Cosby: The Women Speak, airing Thursday night, is an intentionally simple production. The women are interviewed individually, sitting in chairs, talking about their experiences. Occasionally a voiceover narration gives the viewer the context for what Cosby’s career was like in the 1960s, ‘70s, ‘80s, 90s, and into the 21st century — decades in which he continued his predatory advances, according to these women. (Cosby himself is not interviewed, although clips of him defending himself or shutting down interviewers on the subject are included.)

There is the occasional familiar face, such as model Beverly Johnson, but many of the women are people who, they say, were so traumatized by their Cosby interactions, they receded into the background of the lives they’d hoped to have — this is one of the great tragedies of this sordid situation.

“All of a sudden, this person from hell came into the room,” says former actress Louisa Moritz, talking about an assault she says took place in a dressing room on the Tonight Show set during the Johnny Carson era, when she was waiting to go on the air in a small role in a sketch.

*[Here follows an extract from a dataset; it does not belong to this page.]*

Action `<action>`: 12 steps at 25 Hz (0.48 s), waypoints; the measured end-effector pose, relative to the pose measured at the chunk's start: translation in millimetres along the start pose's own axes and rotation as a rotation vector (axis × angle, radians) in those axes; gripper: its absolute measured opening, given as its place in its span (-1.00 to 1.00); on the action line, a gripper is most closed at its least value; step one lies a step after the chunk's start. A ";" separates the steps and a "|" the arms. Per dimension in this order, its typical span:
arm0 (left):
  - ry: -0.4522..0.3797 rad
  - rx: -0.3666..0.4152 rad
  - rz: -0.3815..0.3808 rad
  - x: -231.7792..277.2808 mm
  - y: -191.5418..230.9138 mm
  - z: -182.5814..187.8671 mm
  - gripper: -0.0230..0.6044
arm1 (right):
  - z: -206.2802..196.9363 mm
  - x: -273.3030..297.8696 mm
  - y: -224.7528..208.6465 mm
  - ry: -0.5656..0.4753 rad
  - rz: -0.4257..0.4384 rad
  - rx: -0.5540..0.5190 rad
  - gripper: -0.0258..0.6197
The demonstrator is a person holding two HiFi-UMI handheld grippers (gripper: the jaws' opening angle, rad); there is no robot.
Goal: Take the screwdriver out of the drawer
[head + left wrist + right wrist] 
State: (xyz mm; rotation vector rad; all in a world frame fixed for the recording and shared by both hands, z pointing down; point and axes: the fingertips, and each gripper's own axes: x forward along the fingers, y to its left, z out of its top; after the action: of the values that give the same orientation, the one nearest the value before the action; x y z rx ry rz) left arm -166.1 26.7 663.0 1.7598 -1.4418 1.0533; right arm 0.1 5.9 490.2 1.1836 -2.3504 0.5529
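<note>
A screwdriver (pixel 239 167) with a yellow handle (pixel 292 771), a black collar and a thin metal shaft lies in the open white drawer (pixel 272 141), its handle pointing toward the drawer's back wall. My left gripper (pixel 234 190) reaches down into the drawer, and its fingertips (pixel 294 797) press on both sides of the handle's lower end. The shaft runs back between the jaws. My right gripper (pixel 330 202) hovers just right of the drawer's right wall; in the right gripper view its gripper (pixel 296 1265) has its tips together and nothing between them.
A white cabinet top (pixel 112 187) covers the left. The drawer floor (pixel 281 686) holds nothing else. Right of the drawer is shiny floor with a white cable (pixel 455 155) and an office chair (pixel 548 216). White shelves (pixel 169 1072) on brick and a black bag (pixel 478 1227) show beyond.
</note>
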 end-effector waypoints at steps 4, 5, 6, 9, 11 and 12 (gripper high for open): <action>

One interesting theme in this hour is the resentment some women feel that it took a male — comedian Hannibal Buress’s now-famous 2014 Philadelphia performance that included a bit about Cosby-as-rapist — to bring these women’s stories to its most widespread, social-media-fueled attention.
As the hour proceeds, certain details pop up again and again: Cosby luring a woman in under the excuse of an acting lesson, suggesting that as part of the Method Acting theory, she should try to appear drunk, and to help her along, offering her a cappuccino laced with a narcotic. The alleged assaults — forced oral sex; rape — are followed by threats from the comedian to never say what happened.

It’s all very disturbing and creepy. It’s also not new: Nothing in The Women Speak hasn’t been heard before in various media outlets, especially New York Magazine’s July cover story “35 Women Tell Their Stories.” The A&E special might therefore be viewed partly as an attempt to get ratings by recycling already-heard allegations.

On the other hand, there’s also a sense in which we cannot hear these dreadful tales enough, so that the memory of them can live on in people other than the victims.

Cosby: The Women Speak airs Sept. 17 at 9 p.m. ET on A&E.